Jiraiya, perplexo, juntou-se a Nagato em suas pesquisas; enquanto Yahiko e Konan, alheios a tais minúcias, preferiam dedicar-se à prática.

······

Todavia, tais estudos eram apenas o passatempo de Nagato; o treino de ninjutsu e taijutsu constituía outro. O talento de Nagato era notável—ele sabia disso. Ao utilizar ninjutsu, dispensava selos: bastava-lhe desejar, os selos eram mera simulação.

Ainda assim, não conseguia vencer Yahiko. Averso a combates reais, Nagato tardava a reagir em batalha, permitindo que Yahiko o subjugasse com frequência—embora contra Konan, estivesse tranquilo.

Jiraiya, perspicaz, percebia a deficiência de Nagato, mas não a corrigia; sabia que o gosto do pupilo não era o combate, e, com aquele talento e olhos, cedo ou tarde o superaria. Assim já pensava Jiraiya.

O que não sabia era que tudo isso era secundário para Nagato. Sua verdadeira prioridade era a pesquisa dos Seis Caminhos de Pain—ou, simplesmente, os Seis Caminhos.

Pain, nome derivado do termo inglês “pain”, traduzido de modo admirável pela equipe de localização. Afinal, todos os corpos usados por Pain tinham relação com Jiraiya; Nagato era um fã incondicional, quase um perseguidor do mestre. Usar tais corpos era, em si, carregar a herança de Jiraiya—daí o nome “Pain”.

Pain, como concebido no cânone, não mais existiria; mas Nagato, ainda assim, conservaria o nome. Carregar a herança do mestre não exige, necessariamente, métodos insanos—a harmonia é melhor, e ele jamais permitiria que algo acontecesse a Yahiko.

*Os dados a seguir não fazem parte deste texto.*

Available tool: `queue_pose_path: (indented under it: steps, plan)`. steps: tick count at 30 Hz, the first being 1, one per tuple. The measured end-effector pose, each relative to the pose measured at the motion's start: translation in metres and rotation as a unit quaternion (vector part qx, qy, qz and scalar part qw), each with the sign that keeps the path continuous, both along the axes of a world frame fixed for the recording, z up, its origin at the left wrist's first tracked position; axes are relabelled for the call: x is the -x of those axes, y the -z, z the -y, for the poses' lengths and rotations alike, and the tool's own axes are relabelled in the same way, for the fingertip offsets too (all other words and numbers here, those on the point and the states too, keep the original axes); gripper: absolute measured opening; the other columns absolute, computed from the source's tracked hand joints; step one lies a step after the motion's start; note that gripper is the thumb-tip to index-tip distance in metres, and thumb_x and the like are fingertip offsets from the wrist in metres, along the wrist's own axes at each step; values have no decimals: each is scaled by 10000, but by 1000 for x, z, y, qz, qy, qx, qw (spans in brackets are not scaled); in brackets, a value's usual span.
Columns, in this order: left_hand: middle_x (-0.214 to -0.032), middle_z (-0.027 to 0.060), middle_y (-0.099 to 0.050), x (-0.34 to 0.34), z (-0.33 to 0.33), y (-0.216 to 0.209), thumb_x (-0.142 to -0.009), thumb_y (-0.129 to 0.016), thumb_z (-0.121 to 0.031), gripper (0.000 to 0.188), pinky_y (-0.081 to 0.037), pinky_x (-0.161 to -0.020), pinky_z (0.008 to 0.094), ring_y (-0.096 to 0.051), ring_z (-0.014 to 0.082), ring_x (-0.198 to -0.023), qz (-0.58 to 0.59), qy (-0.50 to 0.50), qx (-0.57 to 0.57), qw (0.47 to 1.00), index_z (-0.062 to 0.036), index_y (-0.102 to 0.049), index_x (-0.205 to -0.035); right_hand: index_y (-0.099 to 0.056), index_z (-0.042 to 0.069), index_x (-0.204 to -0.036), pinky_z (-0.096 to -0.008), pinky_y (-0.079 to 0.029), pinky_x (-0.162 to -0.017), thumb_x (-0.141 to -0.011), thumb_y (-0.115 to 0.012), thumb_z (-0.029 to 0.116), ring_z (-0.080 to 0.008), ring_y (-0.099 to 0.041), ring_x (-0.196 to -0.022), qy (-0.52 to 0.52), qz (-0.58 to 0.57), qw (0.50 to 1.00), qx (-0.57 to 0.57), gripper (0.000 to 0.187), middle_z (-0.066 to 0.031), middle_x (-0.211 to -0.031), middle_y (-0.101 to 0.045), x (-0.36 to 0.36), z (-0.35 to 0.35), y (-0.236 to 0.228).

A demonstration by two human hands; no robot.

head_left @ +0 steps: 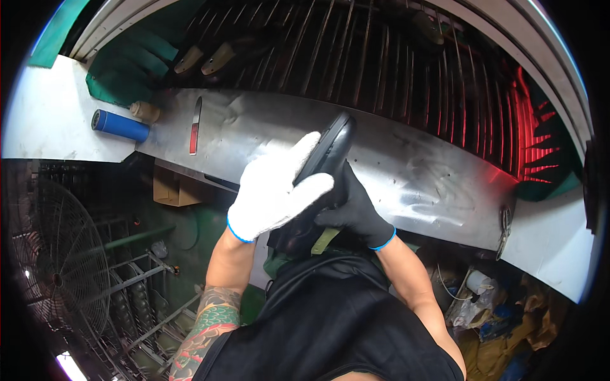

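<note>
A black shoe [340,136] is held between my two hands, its toe tilted up and away over the metal ledge. My left hand [273,184], in a white knit glove, grips its left side, fingers along the sole edge and thumb across the middle. From the right, my right hand [362,213], in a dark grey glove, is closed around the lower part of the shoe; some of its fingers are hidden behind it. A yellow-green piece [325,241] shows at the shoe's near end, probably part of a last.
Across the metal ledge [419,171] lies a red-handled knife [194,130]; a blue cylinder [121,126] and tan roll [145,112] sit left. Beyond are metal rods bearing shoes on lasts [219,58], glowing red at right [526,127]. A large fan [57,273] stands lower left.
</note>
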State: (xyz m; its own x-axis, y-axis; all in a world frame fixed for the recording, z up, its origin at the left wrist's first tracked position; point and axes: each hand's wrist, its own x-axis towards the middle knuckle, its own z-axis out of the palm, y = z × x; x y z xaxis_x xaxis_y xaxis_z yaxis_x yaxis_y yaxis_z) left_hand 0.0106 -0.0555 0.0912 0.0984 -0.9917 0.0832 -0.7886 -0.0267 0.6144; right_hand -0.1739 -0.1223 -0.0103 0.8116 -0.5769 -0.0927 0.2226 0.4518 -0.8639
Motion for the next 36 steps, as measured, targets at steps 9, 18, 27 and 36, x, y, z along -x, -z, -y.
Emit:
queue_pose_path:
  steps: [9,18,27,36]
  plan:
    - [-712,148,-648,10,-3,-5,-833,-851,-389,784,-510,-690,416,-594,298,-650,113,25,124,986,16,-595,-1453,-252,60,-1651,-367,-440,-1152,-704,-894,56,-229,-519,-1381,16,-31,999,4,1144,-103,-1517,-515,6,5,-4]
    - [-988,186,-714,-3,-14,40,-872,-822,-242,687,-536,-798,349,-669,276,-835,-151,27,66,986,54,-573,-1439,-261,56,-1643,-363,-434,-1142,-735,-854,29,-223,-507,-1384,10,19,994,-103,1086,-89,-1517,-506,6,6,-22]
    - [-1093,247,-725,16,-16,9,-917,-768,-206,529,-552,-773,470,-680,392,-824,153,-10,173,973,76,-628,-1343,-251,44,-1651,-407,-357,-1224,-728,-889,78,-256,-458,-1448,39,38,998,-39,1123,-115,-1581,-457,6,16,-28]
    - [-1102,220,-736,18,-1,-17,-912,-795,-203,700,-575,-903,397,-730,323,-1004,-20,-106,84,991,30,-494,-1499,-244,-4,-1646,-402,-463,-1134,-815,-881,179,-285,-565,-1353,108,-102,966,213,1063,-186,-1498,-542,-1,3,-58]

Por ora, as pesquisas de Nagato sobre os Seis Caminhos de Pain estavam em fase preparatória; tudo se dava em sua mente, jamais exposto à realidade, especialmente quanto a técnicas de grande escala ou difíceis de ocultar. O motivo principal era ganhar tempo contra o desenvolvimento de Madara.

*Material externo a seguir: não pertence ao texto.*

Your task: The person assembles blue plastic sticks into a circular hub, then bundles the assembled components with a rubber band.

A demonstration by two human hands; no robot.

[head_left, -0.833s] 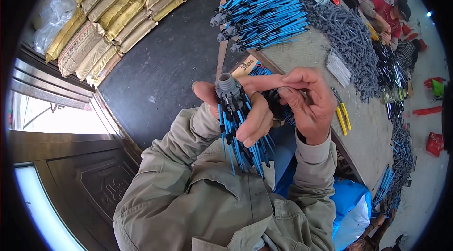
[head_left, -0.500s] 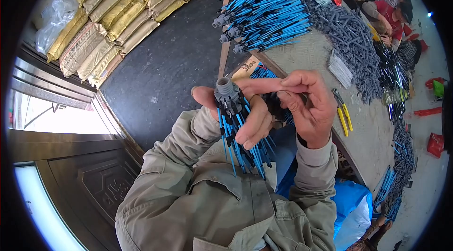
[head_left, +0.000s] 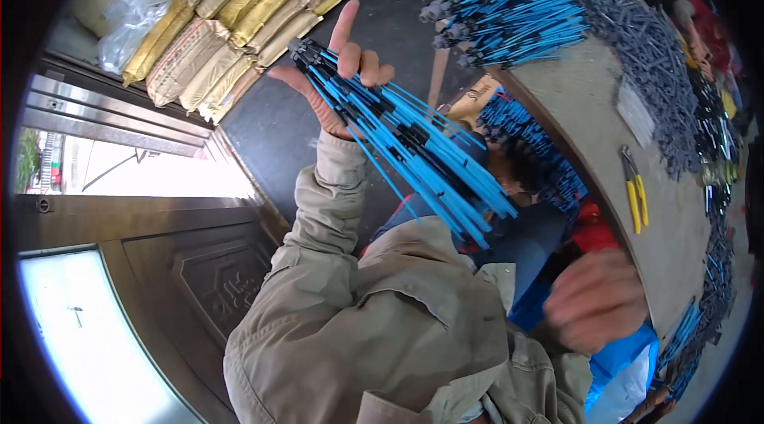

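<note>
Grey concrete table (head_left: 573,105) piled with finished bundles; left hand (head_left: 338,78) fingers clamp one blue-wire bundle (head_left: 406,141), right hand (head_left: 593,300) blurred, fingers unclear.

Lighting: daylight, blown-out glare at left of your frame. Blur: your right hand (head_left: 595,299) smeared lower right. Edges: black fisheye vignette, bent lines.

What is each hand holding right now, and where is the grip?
Left hand grips the bundle of blue wires near its grey-tipped end. Right hand is blurred; nothing visibly held.
</note>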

Como já se disse, Madara entregara o Rinnegan a Nagato para testar seu poder, pois o próprio Madara já estava à beira da morte, incapaz de realizar tais experimentos. Escolheu, então, um peão.

Todos os estudos e ações de Nagato estavam sob o olhar atento de Madara; toda habilidade do Rinnegan que Nagato viesse a dominar, Madara também aprenderia—e, mais tarde, Obito. Por isso, na grande guerra, ambos puderam empregar os poderes dos Seis Caminhos logo que recuperaram os olhos.

Quanto mais secretamente Nagato pesquisasse, mais poderia adiar o desenvolvimento de Madara—embora não pudesse detê-lo. Pois, cedo ou tarde, seria forçado a revelar o Rinnegan—e aí não haveria mais dissimulação. Eis o poder de Madara.

— Pois bem, vamos ver, seu desgraçado... Quero ver se você consegue pôr as mãos em meus olhos!